Selon une étude réalisée par le Forum économique mondial, la Fondation Ellen MacArthur et McKinsey and Company, 32% des 78 millions de tonnes d’emballages en plastique produits chaque année se retrouvent dans l’océan, ce qui équivaut à déverser un camion poubelle de plastique dans l’océan chaque minute.

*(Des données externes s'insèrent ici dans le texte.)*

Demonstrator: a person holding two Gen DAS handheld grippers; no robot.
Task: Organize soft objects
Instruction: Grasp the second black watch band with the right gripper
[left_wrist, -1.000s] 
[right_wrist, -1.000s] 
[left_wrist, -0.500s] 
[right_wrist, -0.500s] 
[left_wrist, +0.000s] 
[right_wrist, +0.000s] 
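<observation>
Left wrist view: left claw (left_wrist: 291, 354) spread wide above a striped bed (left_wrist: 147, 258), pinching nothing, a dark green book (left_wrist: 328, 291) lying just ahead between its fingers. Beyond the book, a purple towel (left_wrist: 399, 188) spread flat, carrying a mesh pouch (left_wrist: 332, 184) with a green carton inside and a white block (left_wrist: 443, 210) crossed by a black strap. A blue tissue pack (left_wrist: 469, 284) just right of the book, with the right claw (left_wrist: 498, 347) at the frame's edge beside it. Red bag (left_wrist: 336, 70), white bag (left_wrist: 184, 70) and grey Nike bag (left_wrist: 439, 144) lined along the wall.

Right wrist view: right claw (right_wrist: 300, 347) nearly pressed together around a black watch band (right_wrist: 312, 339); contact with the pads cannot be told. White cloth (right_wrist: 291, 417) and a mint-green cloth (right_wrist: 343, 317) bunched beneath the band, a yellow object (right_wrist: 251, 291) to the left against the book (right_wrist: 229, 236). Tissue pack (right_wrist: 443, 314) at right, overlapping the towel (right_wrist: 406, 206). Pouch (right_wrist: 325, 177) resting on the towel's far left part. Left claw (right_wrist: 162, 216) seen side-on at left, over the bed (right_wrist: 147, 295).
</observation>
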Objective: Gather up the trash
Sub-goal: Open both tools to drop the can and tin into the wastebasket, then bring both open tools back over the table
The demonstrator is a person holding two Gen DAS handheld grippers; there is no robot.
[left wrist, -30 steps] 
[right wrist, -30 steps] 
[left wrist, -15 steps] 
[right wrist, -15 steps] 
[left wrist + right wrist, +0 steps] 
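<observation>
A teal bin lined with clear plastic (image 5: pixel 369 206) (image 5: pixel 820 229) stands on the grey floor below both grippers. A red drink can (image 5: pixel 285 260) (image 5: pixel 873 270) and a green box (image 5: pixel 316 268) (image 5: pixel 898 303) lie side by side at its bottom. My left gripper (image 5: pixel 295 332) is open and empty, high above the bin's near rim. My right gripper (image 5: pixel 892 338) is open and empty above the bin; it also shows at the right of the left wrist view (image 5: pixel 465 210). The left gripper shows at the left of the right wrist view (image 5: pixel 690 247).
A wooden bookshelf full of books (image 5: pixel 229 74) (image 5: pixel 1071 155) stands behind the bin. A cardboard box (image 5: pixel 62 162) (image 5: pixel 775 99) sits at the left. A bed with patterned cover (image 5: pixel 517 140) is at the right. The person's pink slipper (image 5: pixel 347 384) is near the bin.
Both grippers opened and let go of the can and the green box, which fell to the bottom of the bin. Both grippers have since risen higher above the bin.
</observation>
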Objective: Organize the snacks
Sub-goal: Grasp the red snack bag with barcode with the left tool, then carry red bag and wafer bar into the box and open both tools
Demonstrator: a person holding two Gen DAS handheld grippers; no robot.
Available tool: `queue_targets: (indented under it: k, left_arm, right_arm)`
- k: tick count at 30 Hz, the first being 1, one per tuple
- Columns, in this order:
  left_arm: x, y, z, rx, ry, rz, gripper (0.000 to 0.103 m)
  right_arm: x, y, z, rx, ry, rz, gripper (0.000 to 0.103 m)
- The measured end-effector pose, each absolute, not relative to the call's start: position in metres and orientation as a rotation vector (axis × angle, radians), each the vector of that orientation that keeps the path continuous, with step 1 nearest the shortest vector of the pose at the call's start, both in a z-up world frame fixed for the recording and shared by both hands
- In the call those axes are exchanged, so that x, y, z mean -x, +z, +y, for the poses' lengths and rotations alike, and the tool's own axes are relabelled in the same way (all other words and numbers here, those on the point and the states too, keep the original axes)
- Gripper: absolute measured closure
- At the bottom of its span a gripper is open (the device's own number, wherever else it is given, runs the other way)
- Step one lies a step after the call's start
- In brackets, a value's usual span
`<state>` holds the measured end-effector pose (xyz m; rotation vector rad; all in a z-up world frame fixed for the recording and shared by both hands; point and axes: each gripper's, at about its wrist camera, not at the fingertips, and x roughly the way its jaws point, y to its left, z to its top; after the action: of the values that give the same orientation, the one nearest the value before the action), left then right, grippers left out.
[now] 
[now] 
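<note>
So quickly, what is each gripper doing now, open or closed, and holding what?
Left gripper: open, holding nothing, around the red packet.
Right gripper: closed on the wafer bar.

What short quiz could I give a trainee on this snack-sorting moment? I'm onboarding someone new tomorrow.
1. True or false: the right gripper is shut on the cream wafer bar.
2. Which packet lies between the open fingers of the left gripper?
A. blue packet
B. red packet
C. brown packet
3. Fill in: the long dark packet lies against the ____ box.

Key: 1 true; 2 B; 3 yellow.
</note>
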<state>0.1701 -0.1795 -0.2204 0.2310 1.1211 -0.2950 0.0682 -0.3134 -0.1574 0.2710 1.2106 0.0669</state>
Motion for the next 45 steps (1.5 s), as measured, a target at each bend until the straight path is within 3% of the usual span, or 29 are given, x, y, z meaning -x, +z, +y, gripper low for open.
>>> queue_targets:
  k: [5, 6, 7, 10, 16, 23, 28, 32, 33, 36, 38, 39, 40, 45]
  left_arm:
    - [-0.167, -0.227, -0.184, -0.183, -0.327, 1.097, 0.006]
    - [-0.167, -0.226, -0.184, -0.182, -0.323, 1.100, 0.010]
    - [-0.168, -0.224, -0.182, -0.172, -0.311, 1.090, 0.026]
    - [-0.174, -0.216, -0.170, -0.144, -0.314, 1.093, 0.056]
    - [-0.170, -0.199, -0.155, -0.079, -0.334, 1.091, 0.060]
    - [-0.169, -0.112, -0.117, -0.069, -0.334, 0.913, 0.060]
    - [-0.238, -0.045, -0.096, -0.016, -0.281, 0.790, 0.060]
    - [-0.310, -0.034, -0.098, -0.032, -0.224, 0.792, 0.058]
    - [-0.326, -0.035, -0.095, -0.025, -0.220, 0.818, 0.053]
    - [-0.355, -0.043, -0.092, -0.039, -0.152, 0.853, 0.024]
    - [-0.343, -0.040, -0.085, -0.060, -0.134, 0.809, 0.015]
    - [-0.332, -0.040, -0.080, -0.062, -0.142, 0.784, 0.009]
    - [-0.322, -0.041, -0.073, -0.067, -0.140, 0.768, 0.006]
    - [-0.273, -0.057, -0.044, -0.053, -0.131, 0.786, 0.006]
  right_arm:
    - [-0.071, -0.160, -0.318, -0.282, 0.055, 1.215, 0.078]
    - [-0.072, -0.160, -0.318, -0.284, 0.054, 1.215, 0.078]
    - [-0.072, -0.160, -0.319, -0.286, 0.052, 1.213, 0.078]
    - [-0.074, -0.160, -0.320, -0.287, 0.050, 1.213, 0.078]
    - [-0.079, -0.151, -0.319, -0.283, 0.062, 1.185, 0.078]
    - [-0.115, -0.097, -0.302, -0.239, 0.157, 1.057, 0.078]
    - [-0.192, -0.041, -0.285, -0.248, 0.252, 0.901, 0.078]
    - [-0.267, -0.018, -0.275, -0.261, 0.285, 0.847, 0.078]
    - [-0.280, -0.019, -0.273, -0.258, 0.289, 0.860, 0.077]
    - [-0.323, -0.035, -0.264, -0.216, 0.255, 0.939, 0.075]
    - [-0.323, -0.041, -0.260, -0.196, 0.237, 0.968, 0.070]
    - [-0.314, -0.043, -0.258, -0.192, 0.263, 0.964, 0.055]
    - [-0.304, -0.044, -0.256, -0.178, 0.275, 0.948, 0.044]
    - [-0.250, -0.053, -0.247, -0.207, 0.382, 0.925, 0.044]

Selon Kenneth J. Lohmann, professeur de biologie à l’université de Caroline du Nord :
Dans certaines parties de l’océan Pacifique, il y a d’énormes zones couvertes de débris de plastique flottants. Une des préoccupations que soulève cette étude est que les concentrations denses de plastique peuvent faire croire aux tortues, ou à d’autres espèces, que la région est une source abondante de nourriture. Ces zones peuvent attirer des mammifères marins, des poissons et des oiseaux parce qu’elles sentent bon la nourriture. Une fois que ces plastiques sont dans l’océan, nous n’avons pas de bon moyen de les retirer ou de les empêcher de sentir la nourriture. La meilleure chose que nous puissions faire est d’empêcher le plastique de se retrouver dans l’océan.
L’étude publiée dans Current Biology : Odors from marine plastic debris elicit foraging behavior in sea turtles et présentée sur le site de l’université de Caroline du Nord à Chapel Hill : : Why do sea turtles eat ocean plastics? New research points to smell.